This document describes how to configure interoperation between Huawei WLAN products and other authentication servers in different scenarios.

Intended Audience

This document is intended for network engineers responsible for WLAN configuration and management. You should be familiar with basic Ethernet knowledge and have extensive experience in network deployment and management.

Symbol Conventions

The symbols that may be found in this document are defined as follows.

Symbol

Description

Indicates an imminently hazardous situation which, if not avoided, will result in death or serious injury.

Indicates a potentially hazardous situation which, if not avoided, could result in death or serious injury.

Indicates a potentially hazardous situation which, if not avoided, may result in minor or moderate injury.

Indicates a potentially hazardous situation which, if not avoided, could result in equipment damage, data loss, performance deterioration, or unanticipated results.

NOTICE is used to address practices not related to personal injury.

Calls attention to important information, best practices and tips.

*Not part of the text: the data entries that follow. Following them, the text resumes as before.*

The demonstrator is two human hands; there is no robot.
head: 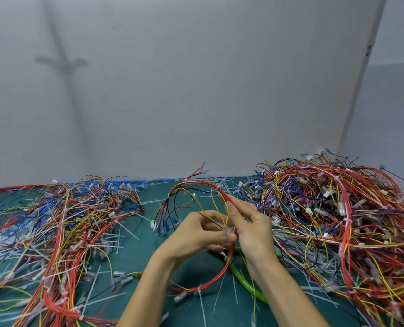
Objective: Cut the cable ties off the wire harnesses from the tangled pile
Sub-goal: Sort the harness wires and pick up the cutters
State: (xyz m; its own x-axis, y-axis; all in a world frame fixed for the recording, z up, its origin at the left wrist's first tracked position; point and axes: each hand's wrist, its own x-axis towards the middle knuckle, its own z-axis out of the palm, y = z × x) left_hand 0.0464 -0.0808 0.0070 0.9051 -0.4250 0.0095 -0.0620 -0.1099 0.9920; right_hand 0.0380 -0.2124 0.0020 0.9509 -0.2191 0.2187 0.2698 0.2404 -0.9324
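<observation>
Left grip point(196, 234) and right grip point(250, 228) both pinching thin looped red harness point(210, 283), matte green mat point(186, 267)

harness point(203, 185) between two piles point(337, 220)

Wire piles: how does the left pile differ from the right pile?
The left pile lies low and spread, strands mostly lengthwise; the right pile is heaped higher in tangled loops. The left pile shows more blue than the right pile. Both hold red and yellow wires on the green mat.
</observation>
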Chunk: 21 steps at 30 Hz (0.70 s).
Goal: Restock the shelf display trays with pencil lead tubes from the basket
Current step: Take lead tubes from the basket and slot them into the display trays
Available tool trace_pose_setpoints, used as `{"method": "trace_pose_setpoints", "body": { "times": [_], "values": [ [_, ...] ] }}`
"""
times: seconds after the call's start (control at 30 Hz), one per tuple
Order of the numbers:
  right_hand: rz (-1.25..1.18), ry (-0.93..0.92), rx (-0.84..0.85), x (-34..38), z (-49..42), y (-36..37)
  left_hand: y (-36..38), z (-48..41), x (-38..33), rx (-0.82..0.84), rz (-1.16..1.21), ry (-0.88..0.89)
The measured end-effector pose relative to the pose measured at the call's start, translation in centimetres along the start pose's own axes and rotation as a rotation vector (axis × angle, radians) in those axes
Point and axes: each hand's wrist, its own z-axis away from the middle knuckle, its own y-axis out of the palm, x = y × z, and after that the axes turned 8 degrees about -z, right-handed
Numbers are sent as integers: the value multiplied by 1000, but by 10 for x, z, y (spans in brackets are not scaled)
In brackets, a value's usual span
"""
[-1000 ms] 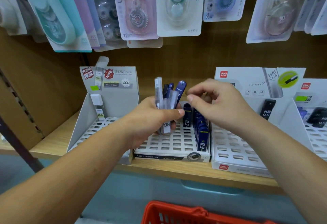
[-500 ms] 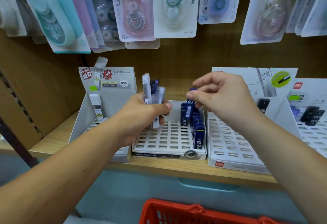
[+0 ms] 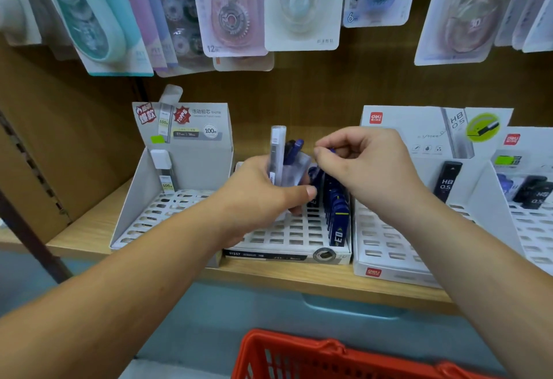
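The red basket is cut off by the bottom edge. The left hand hides the lower ends of the lead tubes it grips. The right hand covers nearly all of the blue tube it pinches.

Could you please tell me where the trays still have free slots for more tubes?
Middle tray: the grid left of the blue tube row, up to the left hand. Left tray: everything forward of its single tube. Crowded: along that row.

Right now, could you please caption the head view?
Left hand grips lead tubes; right hand pinches a blue tube over the tray.
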Motion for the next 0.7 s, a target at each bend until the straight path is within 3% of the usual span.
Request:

NOTE is used to address information not related to personal injury, equipment damage, and environment deterioration.

Command Conventions

The command conventions that may be found in this document are defined as follows.

Convention

Description

Boldface

The keywords of a command line are in boldface.

Italic

Command arguments are in italics.

[ ]

Items (keywords or arguments) in brackets [ ] are optional.

{ x | y | ... }

Optional items are grouped in braces and separated by vertical bars. One item is selected.

[ x | y | ... ]

Optional items are grouped in brackets and separated by vertical bars. One item is selected or no item is selected.

{ x | y | ... }*

Optional items are grouped in braces and separated by vertical bars. A minimum of one item or a maximum of all items can be selected.

[ x | y | ... ]*

Optional items are grouped in brackets and separated by vertical bars. Several items or no item can be selected.

&<1-n>

The parameter before the & sign can be repeated 1 to n times.

#

A line starting with the # sign is comments.

NOTE:

The interface types, command outputs, and device models provided in this manual vary according to device configurations and may differ from the actual information.

To obtain better user experience, you are advised to set the number of columns displayed on the command line editor to 132 or higher.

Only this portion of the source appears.